Twice in just as many days, we were left scratching our heads as mainstream tools broke unexpectedly and spectacularly on what seemed to be normal tasks.
For example take the SAM file that we now fittingly named
samtools view -b http://data.biostarhandbook.com/strange/cigarbreak.sam > output.bam
thanks it's close, but no cigar,
E::bam_write1] too many CIGAR operations (95243 >= 64K for QNAME "placed") samtools view: writing to standard output failed: Value too large to be stored in data type
Turns out this particular SAM file cannot be turned into a BAM file. Suprised? Rightfully so. Why does the BAM format limit how many operations may be present in the alignment?
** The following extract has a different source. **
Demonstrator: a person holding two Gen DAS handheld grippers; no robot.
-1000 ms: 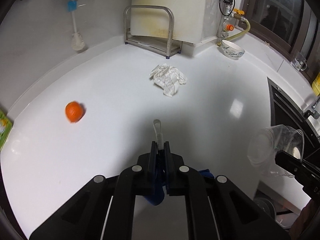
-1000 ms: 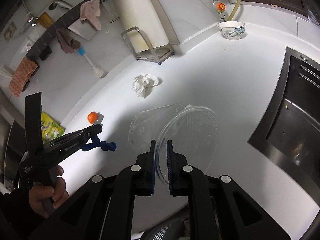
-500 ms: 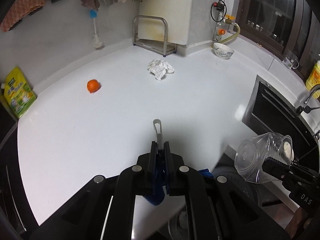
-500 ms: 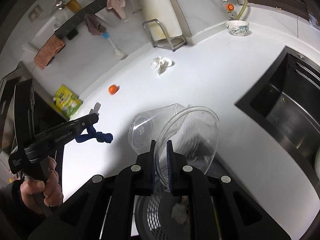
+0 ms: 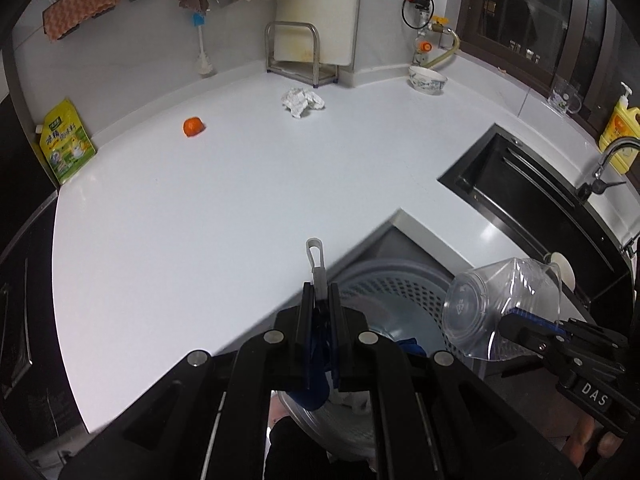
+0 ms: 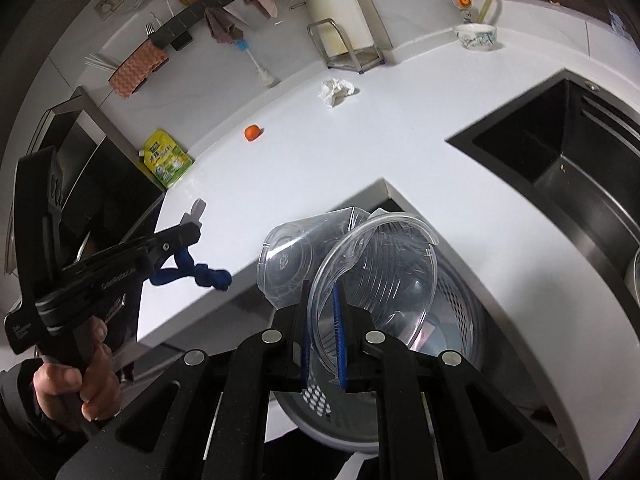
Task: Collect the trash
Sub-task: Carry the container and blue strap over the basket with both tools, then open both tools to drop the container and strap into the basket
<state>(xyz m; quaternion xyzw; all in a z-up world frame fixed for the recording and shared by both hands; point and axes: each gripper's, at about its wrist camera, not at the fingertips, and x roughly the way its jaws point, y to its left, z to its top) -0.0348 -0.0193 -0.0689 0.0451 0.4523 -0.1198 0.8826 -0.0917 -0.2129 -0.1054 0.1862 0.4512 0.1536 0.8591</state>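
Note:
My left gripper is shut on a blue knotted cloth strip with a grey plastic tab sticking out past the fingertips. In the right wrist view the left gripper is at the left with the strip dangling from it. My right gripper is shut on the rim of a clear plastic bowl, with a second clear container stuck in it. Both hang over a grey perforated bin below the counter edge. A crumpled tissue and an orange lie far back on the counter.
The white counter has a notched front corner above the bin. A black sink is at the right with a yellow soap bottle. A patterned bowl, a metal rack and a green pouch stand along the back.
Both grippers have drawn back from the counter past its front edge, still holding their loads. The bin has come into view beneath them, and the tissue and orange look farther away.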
Summarizing the comments/answers:
- This is limitation is caused by the way the BAM format stores the value internally
16 bits short = 2^16 = 65536 max operations
- The CRAM format does not have this limitation.
Align it like it's still 1999
Here is another unexpected behavior. The hisat2 aligner will, occasionally, refuse to align a read that has an insertion in it.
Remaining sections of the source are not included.